Dataset Size Recovery from LoRA Weights
Mohammad Salama, Jonathan Kahana, Eliahu Horwitz, Yedid Hoshen
2024-06-28

Summary
This paper talks about a new method called DSiRe that helps determine how many training samples were used to train a model by analyzing its weights, specifically when using a technique called Low-Rank Adaptation (LoRA).
What's the problem?
When researchers create models, they often want to know how many examples were used to train them. However, current methods like model inversion and membership inference attacks don't always reveal the complete training data because they don't know the size of the training set. This lack of information can make it difficult to evaluate the model's performance and understand its capabilities.
What's the solution?
To solve this problem, the authors introduce the task of dataset size recovery, which aims to find out the number of samples used for training directly from the model's weights.
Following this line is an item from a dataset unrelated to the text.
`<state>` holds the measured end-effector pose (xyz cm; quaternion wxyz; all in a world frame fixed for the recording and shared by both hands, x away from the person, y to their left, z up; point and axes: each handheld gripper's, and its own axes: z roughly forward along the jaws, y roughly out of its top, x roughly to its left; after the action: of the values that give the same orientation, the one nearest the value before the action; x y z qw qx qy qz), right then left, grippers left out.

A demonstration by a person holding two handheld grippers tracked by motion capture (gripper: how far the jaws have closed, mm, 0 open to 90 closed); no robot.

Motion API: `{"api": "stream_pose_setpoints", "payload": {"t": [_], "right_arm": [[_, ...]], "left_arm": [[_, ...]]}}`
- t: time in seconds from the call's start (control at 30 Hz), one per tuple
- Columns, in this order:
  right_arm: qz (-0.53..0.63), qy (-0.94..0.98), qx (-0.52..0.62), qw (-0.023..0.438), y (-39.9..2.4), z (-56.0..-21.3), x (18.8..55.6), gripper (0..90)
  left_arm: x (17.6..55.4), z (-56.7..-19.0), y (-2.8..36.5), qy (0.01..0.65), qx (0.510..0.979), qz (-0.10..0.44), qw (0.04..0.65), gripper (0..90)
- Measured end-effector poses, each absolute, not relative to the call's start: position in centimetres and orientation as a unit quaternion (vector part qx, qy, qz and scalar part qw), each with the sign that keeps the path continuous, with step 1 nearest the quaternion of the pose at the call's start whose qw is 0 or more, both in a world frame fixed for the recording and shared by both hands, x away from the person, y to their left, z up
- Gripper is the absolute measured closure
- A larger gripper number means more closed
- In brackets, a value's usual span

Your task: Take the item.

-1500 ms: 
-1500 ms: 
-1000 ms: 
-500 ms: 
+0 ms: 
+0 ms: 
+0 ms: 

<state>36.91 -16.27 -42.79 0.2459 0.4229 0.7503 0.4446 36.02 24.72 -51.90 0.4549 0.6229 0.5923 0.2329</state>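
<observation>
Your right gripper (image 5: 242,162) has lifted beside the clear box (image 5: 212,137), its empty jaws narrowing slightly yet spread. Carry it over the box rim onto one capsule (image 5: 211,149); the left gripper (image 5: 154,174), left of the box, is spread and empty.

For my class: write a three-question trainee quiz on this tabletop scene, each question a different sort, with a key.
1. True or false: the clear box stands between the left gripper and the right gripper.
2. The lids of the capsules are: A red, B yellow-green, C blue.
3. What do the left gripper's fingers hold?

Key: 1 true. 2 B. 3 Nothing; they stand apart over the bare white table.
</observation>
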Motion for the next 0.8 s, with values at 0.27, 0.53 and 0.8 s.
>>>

They propose a method called DSiRe that analyzes specific properties of the LoRA weights—like their norm and spectrum—to estimate the dataset size. They also created a new benchmark called LoRA-WiSE, which includes over 25,000 weight snapshots from more than 2,000 different LoRA fine-tuned models to test their method. Their results show that DSiRe can accurately predict the number of training images with a very small error margin.
Why it matters?
This research is important because it provides a way to gain insights into how models are trained without needing direct access to the training data. Knowing the dataset size can help researchers better understand model performance and improve future models. Additionally, this method could help identify potential biases in training data by revealing how much data was actually used.
Abstract
Model inversion and membership inference attacks aim to reconstruct and verify the data which a model was trained on. However, they are not guaranteed to find all training samples as they do not know the size of the training set. In this paper, we introduce a new task: dataset size recovery, that aims to determine the number of samples used to train a model, directly from its weights. We then propose DSiRe, a method for recovering the number of images used to fine-tune a model, in the common case where fine-tuning uses LoRA. We discover that both the norm and the spectrum of the LoRA matrices are closely linked to the fine-tuning dataset size; we leverage this finding to propose a simple yet effective prediction algorithm. To evaluate dataset size recovery of LoRA weights, we develop and release a new benchmark, LoRA-WiSE, consisting of over 25000 weight snapshots from more than 2000 diverse LoRA fine-tuned models. Our best classifier can predict the number of fine-tuning images with a mean absolute error of 0.36 images, establishing the feasibility of this attack.